Einer der häufigsten Eingriffe in der Oralchirurgie ist die operative Entfernung von Weisheitszähnen. Es gibt viele verschiedene Gründe, warum Weisheitszähne entfernt werden müssen bzw. sollten. In den meisten Fällen besteht heute bei den jugendlichen Patienten ein Platzmangel für die 4 großen Weisheitszähne und dadurch ist ein regelgerechter Durchbruch behindert. Bleiben die Weisheitszähne ganz im Kieferknochen stecken (Retention) oder brechen sie nur zum Teil durch (Teilretention), kann dies zu folgenden Komplikationen führen:

  • Entzündungen des umgebenden Knochens und der Schleimhaut (Perikoronitis)
  • fortgeschrittene Entzündung mit der Folge eines Infiltrates oder Abszesses, evtl. in Verbindung mit Schluckbeschwerden und Fieber
  • Bildung eines Krankheitsherdes, von dem entzündliche Prozesse im Körper ihren Ausgang nehmen können
  • Unklare Gesichtsschmerzen (Neuralgien)
  • Druck auf die Zahnreihe, Verschiebung der Zähne nach vorn (der Erfolg kieferorthopädischer Maßnahmen zur Zahnregulierung kann dadurch gefährdet sein)

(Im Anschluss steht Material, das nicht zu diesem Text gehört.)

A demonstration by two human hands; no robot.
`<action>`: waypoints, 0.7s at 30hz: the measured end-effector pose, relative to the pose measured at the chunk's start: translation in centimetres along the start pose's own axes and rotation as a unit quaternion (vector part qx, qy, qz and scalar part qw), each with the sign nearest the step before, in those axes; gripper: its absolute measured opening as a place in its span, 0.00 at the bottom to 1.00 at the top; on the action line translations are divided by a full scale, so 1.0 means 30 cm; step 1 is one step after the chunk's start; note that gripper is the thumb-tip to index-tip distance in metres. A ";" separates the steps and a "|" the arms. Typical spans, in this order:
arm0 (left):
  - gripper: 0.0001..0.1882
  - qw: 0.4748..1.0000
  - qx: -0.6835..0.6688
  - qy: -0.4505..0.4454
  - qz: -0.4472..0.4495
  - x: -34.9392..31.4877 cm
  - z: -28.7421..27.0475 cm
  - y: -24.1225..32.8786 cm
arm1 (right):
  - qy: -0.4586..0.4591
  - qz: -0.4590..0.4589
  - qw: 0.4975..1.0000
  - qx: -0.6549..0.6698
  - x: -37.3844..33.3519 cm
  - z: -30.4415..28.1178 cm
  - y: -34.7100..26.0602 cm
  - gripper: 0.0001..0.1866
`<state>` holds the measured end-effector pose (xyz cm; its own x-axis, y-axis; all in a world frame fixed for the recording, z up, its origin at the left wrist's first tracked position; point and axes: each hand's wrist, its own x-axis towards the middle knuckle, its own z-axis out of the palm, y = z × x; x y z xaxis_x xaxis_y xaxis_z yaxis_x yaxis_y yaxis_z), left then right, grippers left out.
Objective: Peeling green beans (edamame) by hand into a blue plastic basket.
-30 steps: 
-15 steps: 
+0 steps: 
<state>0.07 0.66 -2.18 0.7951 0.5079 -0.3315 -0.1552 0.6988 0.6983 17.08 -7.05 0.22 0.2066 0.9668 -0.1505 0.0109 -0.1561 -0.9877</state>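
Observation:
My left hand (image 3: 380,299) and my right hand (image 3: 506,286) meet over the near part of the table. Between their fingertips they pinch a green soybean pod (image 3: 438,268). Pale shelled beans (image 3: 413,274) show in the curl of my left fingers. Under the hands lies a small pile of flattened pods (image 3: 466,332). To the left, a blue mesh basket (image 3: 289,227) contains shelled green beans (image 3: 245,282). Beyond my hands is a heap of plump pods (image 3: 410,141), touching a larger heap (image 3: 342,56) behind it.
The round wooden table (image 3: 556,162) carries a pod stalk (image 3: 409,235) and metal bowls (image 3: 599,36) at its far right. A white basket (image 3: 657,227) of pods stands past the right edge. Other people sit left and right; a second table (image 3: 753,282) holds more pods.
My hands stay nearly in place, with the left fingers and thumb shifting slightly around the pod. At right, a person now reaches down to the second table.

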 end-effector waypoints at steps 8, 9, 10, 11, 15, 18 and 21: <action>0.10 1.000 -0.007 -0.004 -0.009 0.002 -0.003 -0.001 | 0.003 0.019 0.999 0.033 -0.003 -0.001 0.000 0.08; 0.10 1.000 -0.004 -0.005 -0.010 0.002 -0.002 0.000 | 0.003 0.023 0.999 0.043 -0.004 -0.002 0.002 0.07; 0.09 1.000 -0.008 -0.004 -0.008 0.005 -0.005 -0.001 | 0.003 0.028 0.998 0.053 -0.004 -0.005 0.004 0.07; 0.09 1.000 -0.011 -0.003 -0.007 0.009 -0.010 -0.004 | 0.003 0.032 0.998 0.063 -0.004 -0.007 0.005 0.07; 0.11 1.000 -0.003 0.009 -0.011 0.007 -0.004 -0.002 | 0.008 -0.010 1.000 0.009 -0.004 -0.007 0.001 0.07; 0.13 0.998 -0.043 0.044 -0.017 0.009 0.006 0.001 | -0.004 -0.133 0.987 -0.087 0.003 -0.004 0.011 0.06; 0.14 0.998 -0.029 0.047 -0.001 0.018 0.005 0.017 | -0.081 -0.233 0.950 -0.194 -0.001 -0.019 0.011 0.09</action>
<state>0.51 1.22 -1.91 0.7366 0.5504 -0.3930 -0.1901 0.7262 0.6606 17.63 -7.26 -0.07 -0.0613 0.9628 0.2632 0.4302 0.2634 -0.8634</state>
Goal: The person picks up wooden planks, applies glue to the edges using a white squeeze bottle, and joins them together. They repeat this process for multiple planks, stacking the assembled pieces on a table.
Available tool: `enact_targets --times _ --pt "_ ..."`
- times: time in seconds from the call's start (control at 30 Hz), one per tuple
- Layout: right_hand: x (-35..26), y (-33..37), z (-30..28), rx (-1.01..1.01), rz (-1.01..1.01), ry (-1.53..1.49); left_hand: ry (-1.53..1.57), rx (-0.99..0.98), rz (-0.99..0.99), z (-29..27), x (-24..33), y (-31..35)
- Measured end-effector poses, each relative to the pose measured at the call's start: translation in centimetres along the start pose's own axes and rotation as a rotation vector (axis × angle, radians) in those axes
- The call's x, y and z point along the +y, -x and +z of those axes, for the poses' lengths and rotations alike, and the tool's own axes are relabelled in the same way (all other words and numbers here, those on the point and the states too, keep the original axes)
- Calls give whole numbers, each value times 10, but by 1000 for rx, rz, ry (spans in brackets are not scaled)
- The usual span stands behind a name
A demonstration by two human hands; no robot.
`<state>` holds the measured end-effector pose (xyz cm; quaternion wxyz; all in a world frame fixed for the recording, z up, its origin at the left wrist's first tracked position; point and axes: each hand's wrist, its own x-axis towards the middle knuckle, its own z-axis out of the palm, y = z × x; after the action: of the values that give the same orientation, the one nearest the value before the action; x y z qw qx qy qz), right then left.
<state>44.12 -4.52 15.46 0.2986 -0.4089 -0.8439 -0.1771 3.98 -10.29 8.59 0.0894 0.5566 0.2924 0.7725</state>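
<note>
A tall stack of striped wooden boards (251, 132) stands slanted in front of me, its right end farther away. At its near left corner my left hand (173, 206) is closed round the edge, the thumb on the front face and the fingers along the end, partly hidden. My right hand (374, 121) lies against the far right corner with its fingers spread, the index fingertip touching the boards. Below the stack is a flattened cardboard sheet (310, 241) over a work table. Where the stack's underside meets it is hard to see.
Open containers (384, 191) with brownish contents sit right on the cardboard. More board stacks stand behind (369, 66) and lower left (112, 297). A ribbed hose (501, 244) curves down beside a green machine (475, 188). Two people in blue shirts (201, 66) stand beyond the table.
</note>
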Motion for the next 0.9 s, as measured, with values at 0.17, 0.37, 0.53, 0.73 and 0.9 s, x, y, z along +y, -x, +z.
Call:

  • Druck auf die Wurzeln des Nachbarzahnes und evtl. Schädigung dieser Wurzeln.
  • Das Überkronen eines benachbarten Backenzahnes, das Eingliedern einer Brücke oder einer Prothese kann erschwert oder behindert sein.
  • Die Reinigung der vorderen Nachbarzähne kann stark eingeschränkt oder gar unmöglich sein, was im Zahnzwischenraum zu Karies oder zu einer Zahnfleischentzündung führen kann.

Ob eine Weisheitszahnentfernung notwendig ist, wird im individuellen Aufklärungsgespräch mit Ihnen festgelegt. Dafür benötigt man zusätzlich zur klinischen Situation eine aktuelle Röntgenaufnahme, die nicht älter als ein halbes Jahr sein sollte. In speziellen und besonders schwierigen Fällen ist es aber auch angebracht, eine 3-D-Diagnostik durchzuführen.